Jenderal Lapangan Aksi, Wawan Nur Rewa, meminta DPRD Gowa segera memasukkan pembahasan pencabutan Perda Nomor 5 Tahun 2016 tentang Lembaga Adat Daerah ke dalam Program Pembentukan Peraturan Daerah (Propemperda) prioritas.
Menurut Wawan, keberadaan perda tersebut telah menimbulkan polemik, perbedaan pandangan, hingga konflik berkepanjangan karena belum mampu menciptakan harmonisasi antara pemerintah daerah dan masyarakat adat Gowa.
"Keberadaan Perda tersebut telah menimbulkan polemik, perbedaan pandangan, hingga konflik berkepanjangan. Regulasi itu belum mampu menciptakan harmonisasi antara pemerintah daerah dan masyarakat adat Gowa," kata Wawan.
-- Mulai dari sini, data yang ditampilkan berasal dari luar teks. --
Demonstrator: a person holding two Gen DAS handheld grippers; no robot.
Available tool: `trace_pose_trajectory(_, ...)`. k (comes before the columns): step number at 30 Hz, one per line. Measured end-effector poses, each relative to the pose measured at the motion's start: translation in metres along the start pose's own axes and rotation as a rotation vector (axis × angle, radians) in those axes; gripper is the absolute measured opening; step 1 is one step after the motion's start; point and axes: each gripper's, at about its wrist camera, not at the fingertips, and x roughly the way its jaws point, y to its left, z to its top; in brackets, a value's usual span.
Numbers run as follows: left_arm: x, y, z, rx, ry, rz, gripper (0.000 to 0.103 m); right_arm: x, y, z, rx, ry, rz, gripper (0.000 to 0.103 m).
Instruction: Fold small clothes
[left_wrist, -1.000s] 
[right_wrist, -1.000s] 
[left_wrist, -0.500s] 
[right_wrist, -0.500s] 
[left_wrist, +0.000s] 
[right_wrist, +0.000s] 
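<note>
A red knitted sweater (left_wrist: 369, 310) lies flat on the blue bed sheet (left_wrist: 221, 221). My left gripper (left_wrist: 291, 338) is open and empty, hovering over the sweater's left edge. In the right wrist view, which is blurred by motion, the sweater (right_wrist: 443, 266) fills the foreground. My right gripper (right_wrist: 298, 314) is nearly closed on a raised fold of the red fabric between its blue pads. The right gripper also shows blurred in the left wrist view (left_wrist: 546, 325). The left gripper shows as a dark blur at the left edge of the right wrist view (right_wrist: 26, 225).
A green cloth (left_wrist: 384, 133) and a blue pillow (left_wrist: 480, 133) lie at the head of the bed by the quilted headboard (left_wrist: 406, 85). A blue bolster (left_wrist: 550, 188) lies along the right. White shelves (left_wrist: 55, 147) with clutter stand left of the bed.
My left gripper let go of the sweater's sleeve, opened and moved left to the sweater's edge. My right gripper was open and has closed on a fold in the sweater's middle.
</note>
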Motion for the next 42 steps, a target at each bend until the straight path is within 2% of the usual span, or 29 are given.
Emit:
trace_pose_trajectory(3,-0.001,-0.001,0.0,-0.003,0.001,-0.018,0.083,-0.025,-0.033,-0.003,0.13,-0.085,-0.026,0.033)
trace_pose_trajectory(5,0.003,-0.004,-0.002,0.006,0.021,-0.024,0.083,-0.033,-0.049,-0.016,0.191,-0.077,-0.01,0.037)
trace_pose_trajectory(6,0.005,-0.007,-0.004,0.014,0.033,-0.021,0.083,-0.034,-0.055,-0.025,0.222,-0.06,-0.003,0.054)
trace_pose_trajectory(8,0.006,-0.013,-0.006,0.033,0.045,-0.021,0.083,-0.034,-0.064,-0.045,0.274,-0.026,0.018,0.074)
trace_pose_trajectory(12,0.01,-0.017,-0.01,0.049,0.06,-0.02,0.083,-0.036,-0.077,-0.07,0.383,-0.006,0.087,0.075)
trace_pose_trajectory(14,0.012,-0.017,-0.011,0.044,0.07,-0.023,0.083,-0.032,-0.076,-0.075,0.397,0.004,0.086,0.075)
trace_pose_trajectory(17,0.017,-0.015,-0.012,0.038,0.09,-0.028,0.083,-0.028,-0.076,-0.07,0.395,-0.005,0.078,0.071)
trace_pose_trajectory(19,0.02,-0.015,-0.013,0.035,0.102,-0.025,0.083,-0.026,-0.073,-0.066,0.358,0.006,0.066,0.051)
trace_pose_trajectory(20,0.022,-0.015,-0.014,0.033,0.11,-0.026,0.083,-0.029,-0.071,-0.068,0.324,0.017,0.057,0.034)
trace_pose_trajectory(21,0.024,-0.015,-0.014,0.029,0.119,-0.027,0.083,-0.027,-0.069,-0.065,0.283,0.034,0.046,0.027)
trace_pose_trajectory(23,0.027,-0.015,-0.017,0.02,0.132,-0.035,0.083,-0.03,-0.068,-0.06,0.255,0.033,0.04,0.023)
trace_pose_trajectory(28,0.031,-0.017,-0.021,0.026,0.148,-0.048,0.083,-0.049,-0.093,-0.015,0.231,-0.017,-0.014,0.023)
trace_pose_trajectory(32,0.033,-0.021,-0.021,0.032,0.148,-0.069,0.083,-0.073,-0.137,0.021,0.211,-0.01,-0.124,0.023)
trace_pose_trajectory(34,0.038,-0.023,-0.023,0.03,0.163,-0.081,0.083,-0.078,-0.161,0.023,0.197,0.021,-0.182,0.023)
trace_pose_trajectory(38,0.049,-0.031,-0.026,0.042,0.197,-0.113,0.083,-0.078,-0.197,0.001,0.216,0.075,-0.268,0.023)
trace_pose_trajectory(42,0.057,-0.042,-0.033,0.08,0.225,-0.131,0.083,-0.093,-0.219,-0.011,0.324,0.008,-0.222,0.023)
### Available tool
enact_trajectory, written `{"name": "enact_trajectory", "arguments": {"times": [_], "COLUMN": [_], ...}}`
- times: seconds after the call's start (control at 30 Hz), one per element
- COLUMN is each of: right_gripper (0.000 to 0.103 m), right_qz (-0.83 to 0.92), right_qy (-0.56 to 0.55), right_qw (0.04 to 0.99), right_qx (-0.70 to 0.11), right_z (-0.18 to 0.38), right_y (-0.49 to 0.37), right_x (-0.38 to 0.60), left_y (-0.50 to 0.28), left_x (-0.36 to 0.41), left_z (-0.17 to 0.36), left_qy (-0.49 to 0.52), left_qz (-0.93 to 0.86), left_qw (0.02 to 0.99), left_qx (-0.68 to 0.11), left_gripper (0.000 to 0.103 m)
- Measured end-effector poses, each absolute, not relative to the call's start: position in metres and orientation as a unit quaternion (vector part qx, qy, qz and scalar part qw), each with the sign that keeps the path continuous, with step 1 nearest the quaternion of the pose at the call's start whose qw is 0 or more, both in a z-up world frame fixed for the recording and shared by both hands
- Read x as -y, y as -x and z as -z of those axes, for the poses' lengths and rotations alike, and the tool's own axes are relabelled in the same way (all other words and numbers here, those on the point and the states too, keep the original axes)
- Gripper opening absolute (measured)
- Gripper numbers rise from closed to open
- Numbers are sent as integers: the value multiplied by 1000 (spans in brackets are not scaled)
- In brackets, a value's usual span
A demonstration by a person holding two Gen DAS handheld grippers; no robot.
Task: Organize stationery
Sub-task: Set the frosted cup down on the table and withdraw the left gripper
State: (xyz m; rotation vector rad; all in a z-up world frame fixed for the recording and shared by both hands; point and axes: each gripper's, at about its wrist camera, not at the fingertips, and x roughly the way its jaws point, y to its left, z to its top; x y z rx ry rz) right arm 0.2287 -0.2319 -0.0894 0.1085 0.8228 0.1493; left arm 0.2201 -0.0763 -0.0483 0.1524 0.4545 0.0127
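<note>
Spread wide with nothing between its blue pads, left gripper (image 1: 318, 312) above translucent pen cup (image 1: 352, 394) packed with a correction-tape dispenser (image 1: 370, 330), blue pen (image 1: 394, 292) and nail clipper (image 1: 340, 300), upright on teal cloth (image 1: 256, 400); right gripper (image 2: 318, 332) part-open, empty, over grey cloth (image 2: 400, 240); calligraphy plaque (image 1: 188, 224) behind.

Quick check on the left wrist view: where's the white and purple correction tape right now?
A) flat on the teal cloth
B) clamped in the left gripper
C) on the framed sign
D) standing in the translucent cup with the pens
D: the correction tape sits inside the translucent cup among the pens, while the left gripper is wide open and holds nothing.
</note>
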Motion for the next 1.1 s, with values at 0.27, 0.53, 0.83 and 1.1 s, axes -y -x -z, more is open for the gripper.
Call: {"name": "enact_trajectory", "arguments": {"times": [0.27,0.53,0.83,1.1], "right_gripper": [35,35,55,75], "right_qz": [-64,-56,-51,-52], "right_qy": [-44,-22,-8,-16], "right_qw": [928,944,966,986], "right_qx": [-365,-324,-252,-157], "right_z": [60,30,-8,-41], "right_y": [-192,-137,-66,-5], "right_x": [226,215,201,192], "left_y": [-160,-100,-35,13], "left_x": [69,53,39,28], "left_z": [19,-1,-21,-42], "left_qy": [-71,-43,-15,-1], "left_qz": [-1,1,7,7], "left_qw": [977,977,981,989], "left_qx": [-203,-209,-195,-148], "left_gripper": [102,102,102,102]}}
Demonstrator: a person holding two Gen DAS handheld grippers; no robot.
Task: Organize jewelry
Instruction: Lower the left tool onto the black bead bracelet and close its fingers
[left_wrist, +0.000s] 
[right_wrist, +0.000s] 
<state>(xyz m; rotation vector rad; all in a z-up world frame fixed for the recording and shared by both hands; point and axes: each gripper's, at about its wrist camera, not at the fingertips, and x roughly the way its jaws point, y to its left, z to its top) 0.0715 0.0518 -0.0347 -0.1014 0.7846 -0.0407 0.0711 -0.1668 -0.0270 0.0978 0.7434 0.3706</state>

Ia menegaskan Kesultanan Gowa merupakan bagian dari sejarah, identitas, dan peradaban bangsa yang harus dihormati, dilindungi, dan diakui sesuai amanat Pasal 18B Ayat (2) UUD 1945. Selain mendesak pencabutan Perda LAD, massa juga meminta pemerintah menyusun regulasi baru yang berorientasi pada pengakuan, perlindungan, pelestarian, dan pemberdayaan masyarakat hukum adat serta warisan budaya Kesultanan Gowa.
"Aksi ini adalah aksi damai, konstitusional, dan bermartabat," ucapnya.